Why you should be careful of the hamstring
The rehab of a Hamstring Strain can be precarious. It’s an injury that can leave you feeling on the edge. Once your hamstring goes it can hold you back in the future.
As former international Michael Owen can attest to. Known for his speed in his early career. He openly admitted he was reluctant to sprint in his later years. All because he was hampered by a serious hamstring injury before he turned 20.
There are measures you can take to help avoid the injury. But if it happens, what steps should you take. We take a closer look.
Hamstring Strain Rehab
How do football players get hamstring strain?
Unsurprisingly, the hamstring is involved in the movement of the knee. But what many people don’t realise is that the hamstring extends over the hip. It is therefore also involved in the movement of the hip. It has an important role to play in both acceleration and deceleration.
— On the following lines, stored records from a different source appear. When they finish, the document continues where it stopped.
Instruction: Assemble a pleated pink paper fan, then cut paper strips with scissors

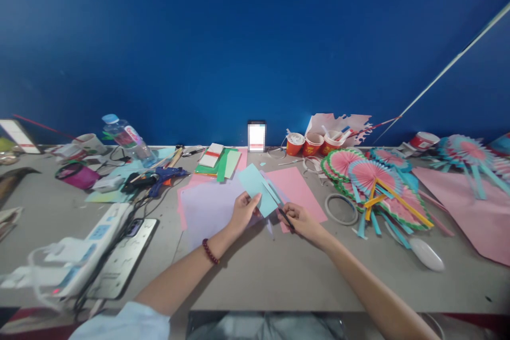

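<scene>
My left hand (243, 210) pinches a light blue sheet of paper (257, 186) and holds it up over a lilac sheet (209, 207) and a pink sheet (297, 188) on the grey table (255, 271). My right hand (300, 219) is closed round dark-handled scissors (283, 213), whose blades meet the right edge of the blue paper. A narrow strip hangs partly cut along that edge. A beaded bracelet sits on my left wrist.
Folded paper fans (370, 180) lie in a pile to the right, beside a tape ring (341, 209) and a white object (427, 254). Red cups (313, 143) stand at the back. At left are a glue gun (157, 178), a water bottle (127, 138) and a power strip (119, 260).
</scene>
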Motion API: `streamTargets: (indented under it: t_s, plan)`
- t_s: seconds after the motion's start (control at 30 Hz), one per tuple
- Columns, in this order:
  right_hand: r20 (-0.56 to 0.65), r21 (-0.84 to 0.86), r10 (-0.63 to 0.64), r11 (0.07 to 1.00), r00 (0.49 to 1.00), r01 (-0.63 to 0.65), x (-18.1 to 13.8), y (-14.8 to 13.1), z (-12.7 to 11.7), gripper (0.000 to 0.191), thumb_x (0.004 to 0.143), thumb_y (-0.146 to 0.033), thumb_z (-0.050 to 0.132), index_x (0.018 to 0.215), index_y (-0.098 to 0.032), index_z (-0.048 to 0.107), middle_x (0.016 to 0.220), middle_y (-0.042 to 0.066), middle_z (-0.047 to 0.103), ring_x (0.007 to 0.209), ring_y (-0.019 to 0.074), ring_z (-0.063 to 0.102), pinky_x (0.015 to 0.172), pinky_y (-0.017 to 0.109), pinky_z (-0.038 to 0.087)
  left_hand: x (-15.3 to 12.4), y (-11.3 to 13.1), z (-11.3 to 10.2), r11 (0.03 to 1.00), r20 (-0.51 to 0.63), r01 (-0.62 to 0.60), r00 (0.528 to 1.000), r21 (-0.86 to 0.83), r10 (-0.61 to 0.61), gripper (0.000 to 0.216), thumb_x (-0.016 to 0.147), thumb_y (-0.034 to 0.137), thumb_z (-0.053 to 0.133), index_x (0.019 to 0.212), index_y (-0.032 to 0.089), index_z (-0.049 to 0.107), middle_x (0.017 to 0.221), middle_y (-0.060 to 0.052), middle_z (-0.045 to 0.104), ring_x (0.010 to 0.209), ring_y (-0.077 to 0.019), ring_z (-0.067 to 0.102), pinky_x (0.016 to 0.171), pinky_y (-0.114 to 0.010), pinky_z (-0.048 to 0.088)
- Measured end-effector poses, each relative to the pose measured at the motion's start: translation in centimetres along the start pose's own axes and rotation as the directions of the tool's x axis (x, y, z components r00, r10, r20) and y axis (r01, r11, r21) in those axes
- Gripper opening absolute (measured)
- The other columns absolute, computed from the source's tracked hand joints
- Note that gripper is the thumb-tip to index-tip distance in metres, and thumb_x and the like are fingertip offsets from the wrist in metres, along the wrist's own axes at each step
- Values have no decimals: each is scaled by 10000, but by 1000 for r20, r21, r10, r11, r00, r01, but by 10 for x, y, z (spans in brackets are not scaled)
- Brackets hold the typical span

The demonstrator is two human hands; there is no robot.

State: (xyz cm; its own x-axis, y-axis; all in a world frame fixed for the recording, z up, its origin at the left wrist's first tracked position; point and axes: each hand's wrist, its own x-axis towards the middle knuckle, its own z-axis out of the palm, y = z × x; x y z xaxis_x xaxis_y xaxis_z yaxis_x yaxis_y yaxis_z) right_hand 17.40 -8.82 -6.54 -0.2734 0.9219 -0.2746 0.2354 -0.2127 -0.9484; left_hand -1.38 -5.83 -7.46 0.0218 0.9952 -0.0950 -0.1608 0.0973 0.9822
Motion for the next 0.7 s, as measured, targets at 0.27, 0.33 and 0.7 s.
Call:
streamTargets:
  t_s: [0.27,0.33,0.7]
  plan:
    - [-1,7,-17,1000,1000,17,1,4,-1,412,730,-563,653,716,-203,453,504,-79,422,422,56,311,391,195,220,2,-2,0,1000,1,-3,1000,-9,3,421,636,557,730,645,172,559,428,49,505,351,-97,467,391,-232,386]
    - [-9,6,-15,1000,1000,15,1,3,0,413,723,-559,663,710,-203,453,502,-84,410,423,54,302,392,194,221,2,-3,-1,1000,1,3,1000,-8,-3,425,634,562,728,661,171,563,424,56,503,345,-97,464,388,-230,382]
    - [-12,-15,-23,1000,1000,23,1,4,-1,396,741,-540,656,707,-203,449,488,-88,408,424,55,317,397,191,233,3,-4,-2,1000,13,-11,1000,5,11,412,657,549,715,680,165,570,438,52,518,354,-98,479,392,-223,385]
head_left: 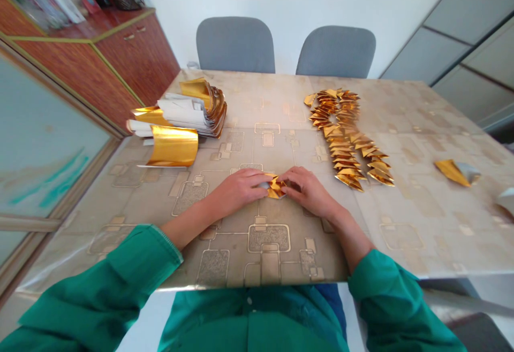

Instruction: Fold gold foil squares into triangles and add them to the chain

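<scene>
Between my hands, on the patterned tablecloth, is a small gold foil paper (276,187), partly folded, with a bit of its pale back showing. My left hand (244,187) is closed on its left side, fingers reaching along the edge. My right hand (302,189) pinches the right side with bent fingers. To the left lies a curved gold foil sheet (174,146) in front of a thick stack of gold and white sheets (187,114). Folded gold pieces (345,154) stand nested in rows to the right of my hands.
A lone gold piece (456,172) lies on the right part of the table (405,207). Two grey chairs (236,44) stand along the far side. A wooden cabinet (132,47) with items on top is at the back left.
</scene>
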The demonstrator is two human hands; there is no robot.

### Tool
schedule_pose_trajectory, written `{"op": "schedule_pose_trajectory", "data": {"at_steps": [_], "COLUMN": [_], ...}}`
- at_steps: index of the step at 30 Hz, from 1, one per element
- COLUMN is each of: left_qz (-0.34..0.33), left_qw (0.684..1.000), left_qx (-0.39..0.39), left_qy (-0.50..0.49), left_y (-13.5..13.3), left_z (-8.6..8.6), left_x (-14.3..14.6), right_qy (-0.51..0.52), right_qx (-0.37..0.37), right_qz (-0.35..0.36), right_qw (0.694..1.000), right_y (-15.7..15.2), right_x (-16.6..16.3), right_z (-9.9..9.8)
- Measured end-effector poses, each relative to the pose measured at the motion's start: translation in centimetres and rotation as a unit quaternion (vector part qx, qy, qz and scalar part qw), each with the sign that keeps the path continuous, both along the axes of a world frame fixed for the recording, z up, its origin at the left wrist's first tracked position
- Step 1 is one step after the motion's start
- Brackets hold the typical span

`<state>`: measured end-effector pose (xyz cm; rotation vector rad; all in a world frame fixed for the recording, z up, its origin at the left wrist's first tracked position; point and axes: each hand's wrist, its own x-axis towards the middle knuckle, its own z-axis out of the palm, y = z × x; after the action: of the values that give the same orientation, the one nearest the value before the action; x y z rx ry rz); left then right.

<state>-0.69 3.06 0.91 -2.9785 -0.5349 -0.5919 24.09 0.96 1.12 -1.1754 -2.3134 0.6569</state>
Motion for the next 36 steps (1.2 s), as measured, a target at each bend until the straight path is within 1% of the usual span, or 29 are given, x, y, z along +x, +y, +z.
{"op": "schedule_pose_trajectory", "data": {"at_steps": [5, 8, 11, 16, 22, 25, 28, 31, 36], "left_qz": [0.048, 0.064, 0.080, 0.067, 0.048, 0.046, 0.047, 0.066, 0.115], "left_qw": [0.999, 0.997, 0.997, 0.997, 0.998, 0.998, 0.997, 0.996, 0.988], "left_qx": [0.012, 0.021, 0.014, 0.029, 0.026, 0.030, 0.051, 0.053, -0.010], "left_qy": [0.013, 0.025, 0.015, 0.001, 0.010, 0.016, 0.017, -0.005, -0.098], "left_y": [-0.3, -1.2, -1.8, -1.9, -1.5, -1.4, -1.3, -1.2, -1.2], "left_z": [-0.1, -0.5, -0.6, -0.4, -0.7, -0.8, -0.8, -1.1, -1.6], "left_x": [0.2, 0.1, 0.3, 0.8, 0.4, 0.2, 0.2, 0.4, 0.4], "right_qy": [-0.026, -0.033, -0.044, -0.060, -0.088, -0.086, -0.074, -0.063, -0.069], "right_qx": [-0.005, 0.022, 0.054, 0.053, 0.042, 0.039, 0.043, 0.047, 0.065], "right_qz": [0.016, 0.022, 0.025, 0.045, 0.051, 0.056, 0.061, 0.066, 0.064], "right_qw": [1.000, 0.999, 0.997, 0.996, 0.994, 0.994, 0.994, 0.995, 0.993], "right_y": [-0.3, -0.3, -0.2, -0.5, -1.0, -1.0, -0.8, -0.7, -0.6], "right_x": [-0.2, 0.2, 0.4, 0.0, -0.8, -0.8, -0.3, 0.2, -0.1], "right_z": [-0.2, -0.3, -0.3, 0.0, 0.4, 0.6, 0.8, 0.6, 0.2]}}
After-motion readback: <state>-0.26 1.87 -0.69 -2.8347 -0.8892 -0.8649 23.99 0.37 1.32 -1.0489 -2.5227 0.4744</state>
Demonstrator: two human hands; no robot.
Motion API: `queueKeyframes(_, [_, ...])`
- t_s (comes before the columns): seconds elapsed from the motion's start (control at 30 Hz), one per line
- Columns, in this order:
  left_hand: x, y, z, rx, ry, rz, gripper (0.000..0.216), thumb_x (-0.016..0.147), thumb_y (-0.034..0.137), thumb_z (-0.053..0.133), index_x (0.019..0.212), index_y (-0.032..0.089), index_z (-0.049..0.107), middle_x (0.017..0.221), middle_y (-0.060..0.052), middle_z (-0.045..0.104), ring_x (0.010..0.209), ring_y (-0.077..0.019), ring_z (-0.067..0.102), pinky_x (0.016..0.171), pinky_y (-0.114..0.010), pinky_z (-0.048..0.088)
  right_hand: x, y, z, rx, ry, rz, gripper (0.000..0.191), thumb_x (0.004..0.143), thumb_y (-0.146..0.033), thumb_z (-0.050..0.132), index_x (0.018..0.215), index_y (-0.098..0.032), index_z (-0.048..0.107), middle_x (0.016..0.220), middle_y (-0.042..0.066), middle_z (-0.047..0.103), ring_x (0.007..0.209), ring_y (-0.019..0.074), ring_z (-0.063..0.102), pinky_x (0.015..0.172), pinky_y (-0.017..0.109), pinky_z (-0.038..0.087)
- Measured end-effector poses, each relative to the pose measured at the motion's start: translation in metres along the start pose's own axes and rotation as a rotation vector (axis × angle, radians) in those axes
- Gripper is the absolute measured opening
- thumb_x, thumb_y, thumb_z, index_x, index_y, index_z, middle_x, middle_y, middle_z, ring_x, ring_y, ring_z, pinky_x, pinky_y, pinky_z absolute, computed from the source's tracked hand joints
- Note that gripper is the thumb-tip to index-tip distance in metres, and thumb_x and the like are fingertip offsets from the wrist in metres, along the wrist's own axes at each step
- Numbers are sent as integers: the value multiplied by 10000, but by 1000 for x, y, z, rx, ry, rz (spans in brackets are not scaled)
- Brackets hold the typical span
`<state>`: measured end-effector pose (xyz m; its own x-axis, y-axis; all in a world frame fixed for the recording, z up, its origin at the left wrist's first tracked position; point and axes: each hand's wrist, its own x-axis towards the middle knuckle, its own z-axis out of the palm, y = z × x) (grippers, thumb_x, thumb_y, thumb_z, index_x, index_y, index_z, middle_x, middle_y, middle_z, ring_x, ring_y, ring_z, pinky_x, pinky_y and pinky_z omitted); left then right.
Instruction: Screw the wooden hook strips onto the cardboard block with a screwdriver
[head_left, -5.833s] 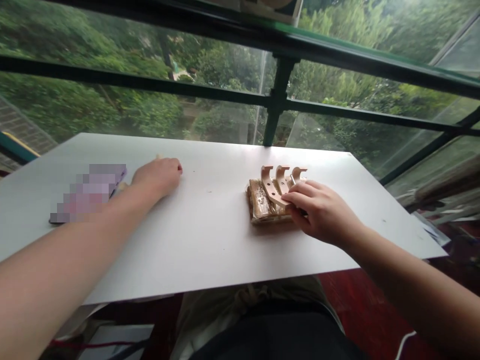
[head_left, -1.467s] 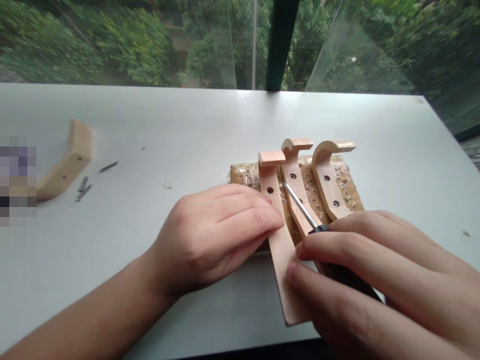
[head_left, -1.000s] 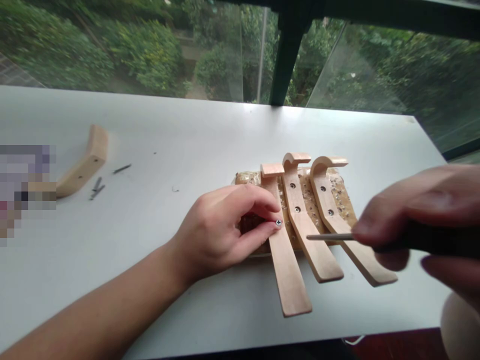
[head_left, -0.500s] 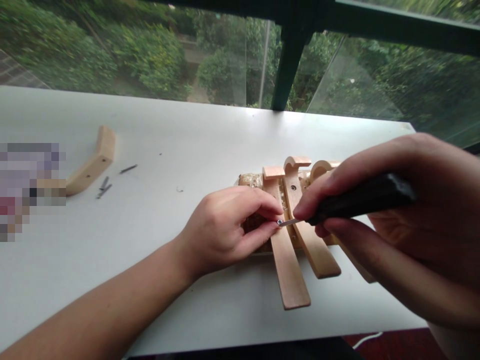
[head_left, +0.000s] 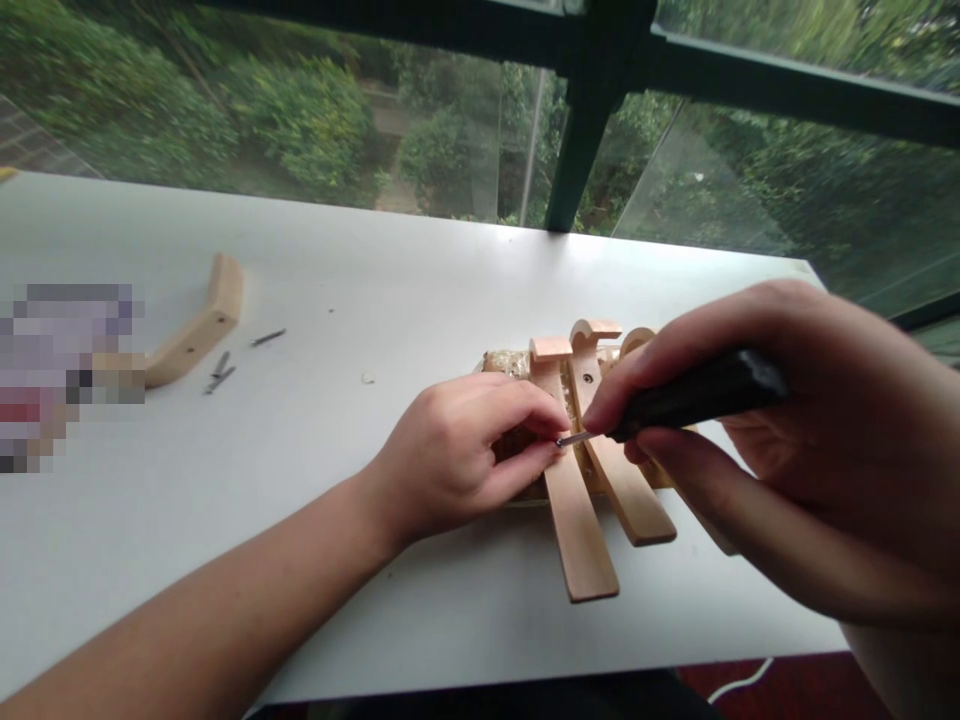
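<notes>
My right hand (head_left: 757, 420) grips the black handle of a screwdriver (head_left: 697, 392). Its metal shaft points left, and the tip meets a small screw (head_left: 559, 442) in the nearest wooden hook (head_left: 581, 540). Thumb and forefinger of my left hand (head_left: 457, 450) are closed around that screw, on the hook's face. A second wooden hook (head_left: 637, 505) lies alongside, with a screw (head_left: 588, 379) in its upper part. Both cross a brown wooden board (head_left: 506, 362) wrapped in clear plastic, partly hidden by my hands. Another curved hook (head_left: 641, 340) shows behind my right fingers.
On the white table (head_left: 315, 560), an angled wooden piece (head_left: 191, 340) with two holes lies at the left. Several loose screws (head_left: 221, 375) are near it. A blurred-out patch (head_left: 67, 340) covers something at the far left. Windows with a dark frame (head_left: 589, 130) line the back edge.
The screwdriver tip has come onto the screw head, which showed uncovered before. My right hand has shifted slightly left. The whole view has moved a little.
</notes>
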<state>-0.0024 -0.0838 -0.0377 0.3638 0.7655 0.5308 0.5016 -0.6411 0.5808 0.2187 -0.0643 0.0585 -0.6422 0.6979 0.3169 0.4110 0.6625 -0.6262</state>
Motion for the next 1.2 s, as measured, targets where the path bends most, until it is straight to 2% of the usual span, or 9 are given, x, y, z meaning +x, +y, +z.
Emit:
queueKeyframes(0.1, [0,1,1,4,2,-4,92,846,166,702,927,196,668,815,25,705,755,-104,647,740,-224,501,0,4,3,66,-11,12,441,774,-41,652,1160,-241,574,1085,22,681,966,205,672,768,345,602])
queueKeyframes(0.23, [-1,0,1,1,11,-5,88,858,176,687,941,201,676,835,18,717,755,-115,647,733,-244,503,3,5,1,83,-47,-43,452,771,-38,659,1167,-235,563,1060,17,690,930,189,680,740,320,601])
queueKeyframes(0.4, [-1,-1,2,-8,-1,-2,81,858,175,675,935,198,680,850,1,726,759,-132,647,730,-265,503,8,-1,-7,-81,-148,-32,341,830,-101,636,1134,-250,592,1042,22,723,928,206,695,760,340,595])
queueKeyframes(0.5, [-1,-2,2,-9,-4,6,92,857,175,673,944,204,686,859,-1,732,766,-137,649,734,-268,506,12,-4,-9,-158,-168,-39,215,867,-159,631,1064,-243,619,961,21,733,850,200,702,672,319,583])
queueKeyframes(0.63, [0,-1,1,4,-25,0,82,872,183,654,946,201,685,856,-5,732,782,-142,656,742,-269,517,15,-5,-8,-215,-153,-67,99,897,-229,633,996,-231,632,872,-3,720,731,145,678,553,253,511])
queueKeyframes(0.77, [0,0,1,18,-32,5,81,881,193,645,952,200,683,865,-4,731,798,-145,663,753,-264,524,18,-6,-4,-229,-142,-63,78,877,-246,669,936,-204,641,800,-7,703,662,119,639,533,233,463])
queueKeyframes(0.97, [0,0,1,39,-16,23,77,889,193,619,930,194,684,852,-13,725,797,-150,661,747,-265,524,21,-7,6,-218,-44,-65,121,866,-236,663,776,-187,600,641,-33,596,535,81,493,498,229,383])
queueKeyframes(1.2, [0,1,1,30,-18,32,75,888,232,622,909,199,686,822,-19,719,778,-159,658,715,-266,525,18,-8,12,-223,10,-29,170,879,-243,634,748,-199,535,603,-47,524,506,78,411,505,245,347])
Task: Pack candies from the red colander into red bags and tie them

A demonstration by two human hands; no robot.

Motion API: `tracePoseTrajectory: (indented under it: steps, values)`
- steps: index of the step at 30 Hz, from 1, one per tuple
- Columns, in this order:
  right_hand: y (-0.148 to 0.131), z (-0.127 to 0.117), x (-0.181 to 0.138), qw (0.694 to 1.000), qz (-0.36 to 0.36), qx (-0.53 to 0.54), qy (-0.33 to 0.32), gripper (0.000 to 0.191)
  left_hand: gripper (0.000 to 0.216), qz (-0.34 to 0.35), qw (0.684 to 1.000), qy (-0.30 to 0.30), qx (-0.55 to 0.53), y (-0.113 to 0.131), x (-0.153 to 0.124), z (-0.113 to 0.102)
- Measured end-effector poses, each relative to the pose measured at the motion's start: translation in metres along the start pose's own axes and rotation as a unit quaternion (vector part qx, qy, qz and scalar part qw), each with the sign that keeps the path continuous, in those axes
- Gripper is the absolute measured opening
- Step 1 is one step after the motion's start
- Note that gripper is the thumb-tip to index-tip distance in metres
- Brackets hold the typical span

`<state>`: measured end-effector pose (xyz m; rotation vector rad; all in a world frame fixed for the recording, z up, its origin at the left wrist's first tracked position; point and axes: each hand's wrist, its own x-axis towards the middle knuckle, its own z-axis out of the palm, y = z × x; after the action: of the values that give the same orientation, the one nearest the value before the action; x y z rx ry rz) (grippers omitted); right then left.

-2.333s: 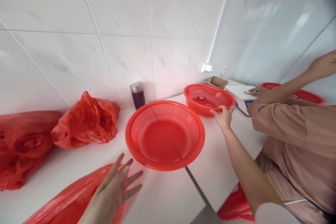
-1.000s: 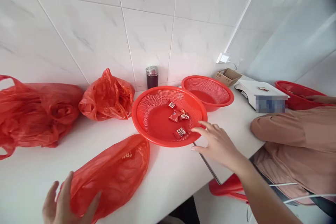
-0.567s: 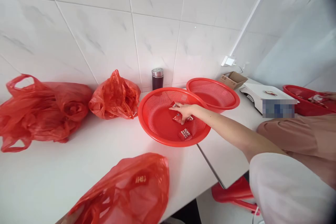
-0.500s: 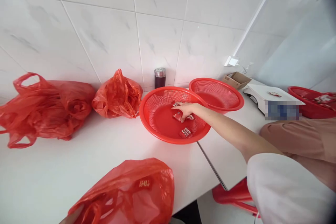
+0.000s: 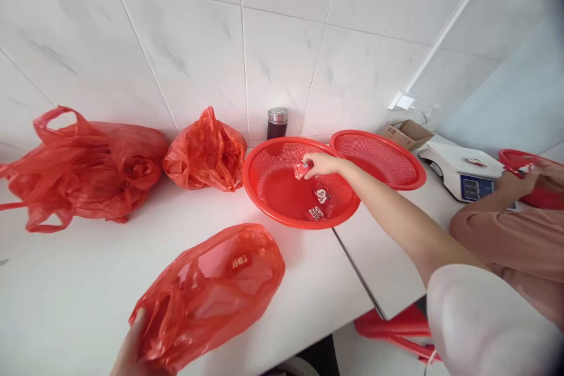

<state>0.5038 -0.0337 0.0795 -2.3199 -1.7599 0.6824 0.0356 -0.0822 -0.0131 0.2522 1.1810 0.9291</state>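
On the white counter (image 5: 88,282), your right hand (image 5: 324,163) pinched a sweet (image 5: 301,169) over the basket (image 5: 251,185), and your left hand (image 5: 131,349) clutched the bag (image 5: 211,288); a firm pinch and a steady bag looked wisest.

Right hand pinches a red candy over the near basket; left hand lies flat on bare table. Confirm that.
Wrong on the left hand: head view shows it gripping the red bag. The right hand does pinch the red candy over the near basket.

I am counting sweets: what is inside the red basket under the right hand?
Two small red packets lie in the basket; the right hand holds a third packet over it. Anything beneath the hand is hidden.
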Motion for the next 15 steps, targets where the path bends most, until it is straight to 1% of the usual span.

Also, it is a long muscle that has to work hard. In many players, the hamstrings are considerably weaker than the quadriceps, which can create its own issues.
The truth is that the injury often stems from neglect. Either through inadequate warm up, inflexibility in the muscles and the connective tissue or through muscle imbalance.
Typically, you likely to strain the hamstring as you start a sprint or if you have to decelerate quickly.
How will you know if you have a hamstring strain?
The classic sign of a hamstring strain is a popping sensation. it often seems to occur right in the mid-way of the muscle. But it is possible to experience a strain anywhere along the length of the muscles.
the pain tends to come on all of a sudden. It can cause tenderness and bruising. The pain often radiates up the back of the leg into the buttock. Walking or bending over will feel restricted, awkward and often painful.
Starting the rehab
Hamstring strain rehab needs to be thorough. It is a real mistake to rush back from this type of injury. The injuries are graded in seriousness from grade 1 through to grade 3. A grade 1 injury can take from a few days to 3 weeks to heal. Grade 2 and 3 injuries can take many weeks and even months.
The first step for any severity of the injury is to apply the RICE principle. This should last between 1-5 days. Rest the muscle and keep it as immobile as possible. Apply ice for about 15-20 minutes, approximately every 3 hours. Apply compression. If possible wear compression shorts. And finally, elevate the leg above the heart. This will help prevent swelling and further bleeding.
Progressing the rehab
- The remodelling stage – stretching and strengthening the hamstring, including light massage.
- Introduction of isokinetic and isotonic exercises
- The gradual introduction of eccentric strength exercises
- A progressive increase in functional strength and isometric based strengthening.